*What is needed*. Look in the material below for the line holding "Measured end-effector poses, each". Set it down exactly, with each later line up to and including the line holding "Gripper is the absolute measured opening".

*Information shown*.
★ ★ ★ ★
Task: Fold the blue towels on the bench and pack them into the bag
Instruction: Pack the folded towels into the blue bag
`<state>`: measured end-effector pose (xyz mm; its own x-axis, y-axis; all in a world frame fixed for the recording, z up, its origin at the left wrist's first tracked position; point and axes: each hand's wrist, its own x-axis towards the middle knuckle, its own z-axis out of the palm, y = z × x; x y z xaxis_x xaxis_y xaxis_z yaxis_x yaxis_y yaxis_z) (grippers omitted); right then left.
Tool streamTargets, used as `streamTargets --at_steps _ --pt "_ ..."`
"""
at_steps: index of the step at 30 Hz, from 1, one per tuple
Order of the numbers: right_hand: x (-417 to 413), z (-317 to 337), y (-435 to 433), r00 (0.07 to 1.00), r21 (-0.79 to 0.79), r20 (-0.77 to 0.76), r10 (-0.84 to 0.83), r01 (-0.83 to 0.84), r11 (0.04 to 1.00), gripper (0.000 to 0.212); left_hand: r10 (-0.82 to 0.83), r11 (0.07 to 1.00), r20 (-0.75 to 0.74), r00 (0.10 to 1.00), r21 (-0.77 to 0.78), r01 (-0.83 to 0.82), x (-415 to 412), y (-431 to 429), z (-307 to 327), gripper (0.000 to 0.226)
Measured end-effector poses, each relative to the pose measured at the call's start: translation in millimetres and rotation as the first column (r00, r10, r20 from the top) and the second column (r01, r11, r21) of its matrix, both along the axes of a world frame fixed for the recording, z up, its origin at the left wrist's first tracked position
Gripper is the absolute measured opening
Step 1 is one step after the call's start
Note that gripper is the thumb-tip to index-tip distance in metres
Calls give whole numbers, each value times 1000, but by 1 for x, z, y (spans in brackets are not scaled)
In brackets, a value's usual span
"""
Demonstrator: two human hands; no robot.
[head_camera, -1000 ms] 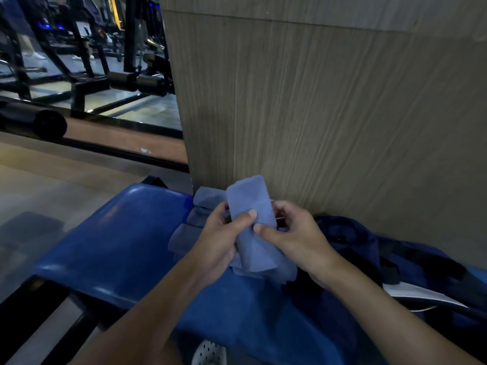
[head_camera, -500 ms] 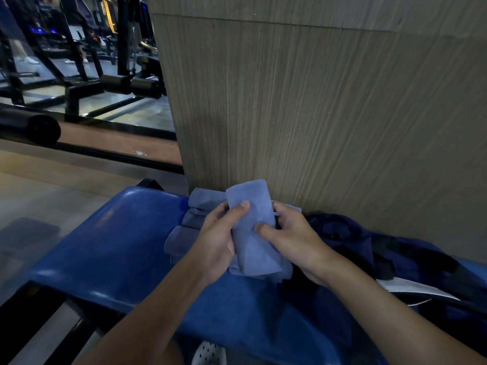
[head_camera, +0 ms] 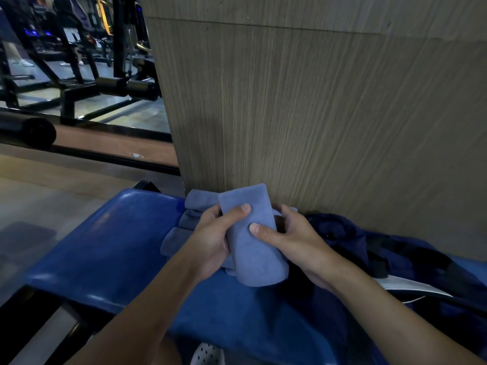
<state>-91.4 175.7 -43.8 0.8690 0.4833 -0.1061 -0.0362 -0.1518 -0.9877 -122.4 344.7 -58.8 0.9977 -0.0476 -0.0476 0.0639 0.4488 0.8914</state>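
The left hand (head_camera: 210,241) is gripping the folded towel (head_camera: 253,243) from its left side, with the thumb lying across the front face and the fingers curling behind. The right hand (head_camera: 292,238) is pinching the same towel at its right edge, with the thumb pressing on the front and the fingers tucking behind. The folded towel is standing nearly upright between them, its rounded top edge leaning toward the wall panel (head_camera: 316,114), which is closing off the side just behind it. Just behind and left of the folded towel, a pile of blue towels (head_camera: 181,233) is lying on the table (head_camera: 105,246) against the foot of that panel. Right of the folded towel, touching the right wrist, a dark blue bag (head_camera: 369,246) is slumping on the table; its mouth is getting lost in dark folds. Left of the folded towel, the padded table is running out broadly to its rounded edge, and the floor (head_camera: 39,206) is opening beyond that. Well beyond, up and left of the folded towel, black gym machines (head_camera: 79,61) are standing.
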Motion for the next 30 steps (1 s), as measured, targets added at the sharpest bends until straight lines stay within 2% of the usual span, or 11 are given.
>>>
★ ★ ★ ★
*Finished task*.
Measured end-effector poses, each relative to the pose measured at the call's start: translation in millimetres and rotation as the first column (r00, r10, r20 from the top) and the second column (r01, r11, r21) of its matrix, both along the axes of a world frame fixed for the recording, z up, its origin at the left wrist's first tracked position
Gripper is the absolute measured opening

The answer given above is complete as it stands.